The blood test for AIDS became available around Christopher’s first birthday. It was a difficult spring. I was working on my own in a large sales territory and anxiously looking for my novel in bookstores. I had a series of nasty colds. Every time I opened a magazine or newspaper, I saw another article on AIDS. I suggested that we be tested.

Jane was opposed to the idea. What was the point, she argued, since she was feeling fine. If she tested positive, she would spend her life waiting for the other shoe to drop. A part of me was equally afraid to know the truth. The other half, the part of me that dreads being surprised by catastrophe, wanted to know. Even when one of Jane’s relatives wondered out loud if there wasn’t some other reason I was so preoccupied with the test, I couldn’t drop the idea.

I have always worried primarily about two things: my health and money. The plight of AIDS patients offered a concrete example of an illness that could strike Jane and me in the prime of our lives and leave our young children orphaned. How could we organize our lives around a tragedy like AIDS? I could no longer discuss my fears with Jane. Her position was clear: no test. My anxiety was beginning to manifest itself in physical symptoms such as dizziness and a sense of panic. My doctor recommended a psychiatrist.

I initially thought of the psychiatrist as a referee. He would listen to my side of the story and help me persuade Jane to have the test. It didn’t take long to realize that no one could resolve this conflict except me and Jane. There was a lot to talk about. A lifetime’s free-floating anxiety had crystallized around my fear of AIDS and the roots went deep.

Many of the fears I had to face went against the grain of the liberalism I had practiced and preached as a college student in the late 1960s and early 1970s. The fear of death filled me with unliberal thoughts. AIDS seemed more and more to be an impersonal judgment on an era. Somehow, the disease makes what my generation stood for in terms of sexual liberation and an open-minded attitude toward sexual orientation seem unnatural and out-of-date.
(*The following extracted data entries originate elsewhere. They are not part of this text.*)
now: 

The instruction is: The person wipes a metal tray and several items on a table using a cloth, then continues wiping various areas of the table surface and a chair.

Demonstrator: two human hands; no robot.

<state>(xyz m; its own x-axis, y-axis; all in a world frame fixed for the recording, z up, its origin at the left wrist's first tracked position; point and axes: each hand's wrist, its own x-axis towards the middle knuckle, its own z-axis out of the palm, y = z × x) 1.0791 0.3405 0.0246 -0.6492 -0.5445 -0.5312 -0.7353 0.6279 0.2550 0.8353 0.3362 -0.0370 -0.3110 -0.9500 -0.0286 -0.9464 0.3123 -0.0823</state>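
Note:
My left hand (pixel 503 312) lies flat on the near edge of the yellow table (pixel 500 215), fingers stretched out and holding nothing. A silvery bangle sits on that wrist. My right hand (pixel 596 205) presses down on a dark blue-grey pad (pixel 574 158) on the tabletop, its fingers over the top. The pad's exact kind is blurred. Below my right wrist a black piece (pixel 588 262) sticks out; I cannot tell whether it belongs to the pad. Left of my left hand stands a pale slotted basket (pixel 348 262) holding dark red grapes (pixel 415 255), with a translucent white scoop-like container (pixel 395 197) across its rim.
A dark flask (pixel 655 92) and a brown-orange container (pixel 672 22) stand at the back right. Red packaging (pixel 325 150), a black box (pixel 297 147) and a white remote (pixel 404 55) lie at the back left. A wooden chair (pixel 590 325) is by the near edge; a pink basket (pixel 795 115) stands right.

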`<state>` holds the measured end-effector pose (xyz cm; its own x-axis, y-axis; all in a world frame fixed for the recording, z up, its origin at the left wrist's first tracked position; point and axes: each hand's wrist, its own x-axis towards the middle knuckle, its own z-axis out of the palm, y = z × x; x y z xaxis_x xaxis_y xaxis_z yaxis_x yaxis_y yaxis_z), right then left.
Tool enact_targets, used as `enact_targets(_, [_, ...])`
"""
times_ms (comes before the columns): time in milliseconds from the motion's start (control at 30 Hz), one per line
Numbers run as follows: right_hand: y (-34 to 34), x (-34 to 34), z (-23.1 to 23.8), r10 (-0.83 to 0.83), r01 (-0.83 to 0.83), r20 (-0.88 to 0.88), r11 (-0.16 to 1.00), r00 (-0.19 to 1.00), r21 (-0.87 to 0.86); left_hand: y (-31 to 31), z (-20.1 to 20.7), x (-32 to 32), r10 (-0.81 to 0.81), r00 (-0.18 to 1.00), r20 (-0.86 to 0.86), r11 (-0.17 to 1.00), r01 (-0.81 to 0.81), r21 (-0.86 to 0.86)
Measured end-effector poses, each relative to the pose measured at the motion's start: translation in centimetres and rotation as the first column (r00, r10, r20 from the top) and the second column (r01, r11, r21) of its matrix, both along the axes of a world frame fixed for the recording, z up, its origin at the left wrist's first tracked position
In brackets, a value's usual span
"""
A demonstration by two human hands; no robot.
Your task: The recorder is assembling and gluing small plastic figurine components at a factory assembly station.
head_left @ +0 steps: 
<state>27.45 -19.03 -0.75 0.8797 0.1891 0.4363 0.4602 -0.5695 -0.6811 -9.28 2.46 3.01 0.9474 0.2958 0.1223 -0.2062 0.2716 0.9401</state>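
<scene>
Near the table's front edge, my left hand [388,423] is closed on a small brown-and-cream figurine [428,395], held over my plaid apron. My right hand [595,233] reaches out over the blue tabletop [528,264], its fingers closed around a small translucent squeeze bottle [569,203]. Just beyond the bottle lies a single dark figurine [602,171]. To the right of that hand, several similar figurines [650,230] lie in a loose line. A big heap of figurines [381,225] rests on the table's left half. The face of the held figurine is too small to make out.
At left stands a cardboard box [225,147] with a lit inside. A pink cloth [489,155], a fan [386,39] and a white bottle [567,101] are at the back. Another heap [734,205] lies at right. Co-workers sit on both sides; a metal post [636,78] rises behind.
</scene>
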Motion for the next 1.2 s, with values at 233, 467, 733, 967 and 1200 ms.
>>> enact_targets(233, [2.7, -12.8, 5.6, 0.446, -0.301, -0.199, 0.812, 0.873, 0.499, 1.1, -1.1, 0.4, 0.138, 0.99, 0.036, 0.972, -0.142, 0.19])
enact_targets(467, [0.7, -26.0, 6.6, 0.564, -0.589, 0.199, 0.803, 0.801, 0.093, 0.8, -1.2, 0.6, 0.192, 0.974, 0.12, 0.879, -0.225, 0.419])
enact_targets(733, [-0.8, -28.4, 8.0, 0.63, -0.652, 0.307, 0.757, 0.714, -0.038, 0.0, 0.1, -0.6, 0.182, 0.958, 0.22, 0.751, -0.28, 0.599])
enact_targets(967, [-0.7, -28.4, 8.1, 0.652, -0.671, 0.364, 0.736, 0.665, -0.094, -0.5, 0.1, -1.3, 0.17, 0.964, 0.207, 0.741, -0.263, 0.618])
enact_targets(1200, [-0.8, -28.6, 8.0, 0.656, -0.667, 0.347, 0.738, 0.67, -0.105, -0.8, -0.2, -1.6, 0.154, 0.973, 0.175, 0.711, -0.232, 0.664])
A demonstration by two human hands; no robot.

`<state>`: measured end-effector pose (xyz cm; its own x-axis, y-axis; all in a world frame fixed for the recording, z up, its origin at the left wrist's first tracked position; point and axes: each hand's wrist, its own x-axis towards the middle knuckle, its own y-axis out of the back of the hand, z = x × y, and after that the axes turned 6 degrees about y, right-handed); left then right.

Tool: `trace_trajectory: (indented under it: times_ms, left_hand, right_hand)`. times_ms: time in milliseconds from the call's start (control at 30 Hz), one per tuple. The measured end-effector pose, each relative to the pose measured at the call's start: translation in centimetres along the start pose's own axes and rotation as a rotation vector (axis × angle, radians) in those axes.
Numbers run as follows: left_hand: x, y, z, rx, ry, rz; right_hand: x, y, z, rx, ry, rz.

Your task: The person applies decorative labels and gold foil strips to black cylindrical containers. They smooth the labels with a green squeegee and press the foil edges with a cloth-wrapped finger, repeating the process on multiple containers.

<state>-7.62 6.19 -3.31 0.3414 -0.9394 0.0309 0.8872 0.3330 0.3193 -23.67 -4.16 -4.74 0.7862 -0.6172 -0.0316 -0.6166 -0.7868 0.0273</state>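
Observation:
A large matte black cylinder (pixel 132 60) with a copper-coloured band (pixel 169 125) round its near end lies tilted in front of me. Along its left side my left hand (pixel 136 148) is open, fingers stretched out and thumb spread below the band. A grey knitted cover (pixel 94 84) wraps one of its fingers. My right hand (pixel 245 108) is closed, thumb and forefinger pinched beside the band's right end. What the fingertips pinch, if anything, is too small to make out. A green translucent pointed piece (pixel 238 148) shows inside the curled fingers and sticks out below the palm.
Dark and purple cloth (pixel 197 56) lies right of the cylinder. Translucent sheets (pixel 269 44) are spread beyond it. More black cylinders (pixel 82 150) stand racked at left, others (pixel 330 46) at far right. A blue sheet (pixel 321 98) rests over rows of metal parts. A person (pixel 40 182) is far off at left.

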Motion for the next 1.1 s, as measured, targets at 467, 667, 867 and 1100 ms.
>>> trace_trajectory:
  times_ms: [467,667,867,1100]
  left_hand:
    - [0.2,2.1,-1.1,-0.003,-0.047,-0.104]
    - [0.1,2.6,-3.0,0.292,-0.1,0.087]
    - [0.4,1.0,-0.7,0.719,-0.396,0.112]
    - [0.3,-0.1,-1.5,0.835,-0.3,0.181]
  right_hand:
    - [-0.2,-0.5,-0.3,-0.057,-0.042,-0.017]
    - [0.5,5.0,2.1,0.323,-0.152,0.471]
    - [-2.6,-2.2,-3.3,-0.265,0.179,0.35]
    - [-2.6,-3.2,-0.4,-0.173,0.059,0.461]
On Christopher’s second birthday, a front-page article in the morning paper announced that the Red Cross would begin a national effort during the summer of 1986 to notify recipients of tainted blood. I was panic-stricken. The old fear, like a bout of malaria, flared up once again. Jane too was concerned. Yet still the thought of having the test was more frightening than living with uncertainty and statistics in our favor. Only later did she admit her own growing AIDS paranoia. For months she met the postman at the door every day and looked fearfully through the mail for a Red Cross logo.

Advertisement

By last March I had accepted life with the minute risk of AIDS. Then the Red Cross promoted all blood transfusion recipients between 1977 and 1985 to the “high risk group” and suggested that they be tested. We started playing the numbers game in earnest. One doctor told us our chances of having AIDS were one in a million (the same chance we have of being struck by lightning). Newspaper estimates of how many people had received tainted blood ranged from 13,000 to 2 million. A doctor at the Los Angeles Red Cross AIDS project said chances were one in a thousand. He argued persuasively (to me) that we had better than a 99% chance of good news. The issue also came up for the first time between us that Jane might test positive while I tested negative.

Jane took the AIDS antibody test. The result was negative. Jane will not get AIDS. I will not get AIDS. I wanted to celebrate but Jane refused my Champagne. She is still resentful. We still debate whether I “coerced” her into having the test. She still feels the pain of having my anxiety imposed on her. “I feel like I’ve been crying for a long time and just stopped,” she said.

I have read that Holocaust survivors sometimes feel guilty for having survived the horrors of the concentration camps. So far I feel only relief at knowing that we are safe from at least one of life’s more hideous catastrophes.

I will enjoy my sense of security for a while. Three years of worry have given me empathy with my gay and single friends who must continue to deal with what has become a national obsession.

However, I can’t afford the luxury of complacency for too long--my oldest son will be a teen-ager in four years.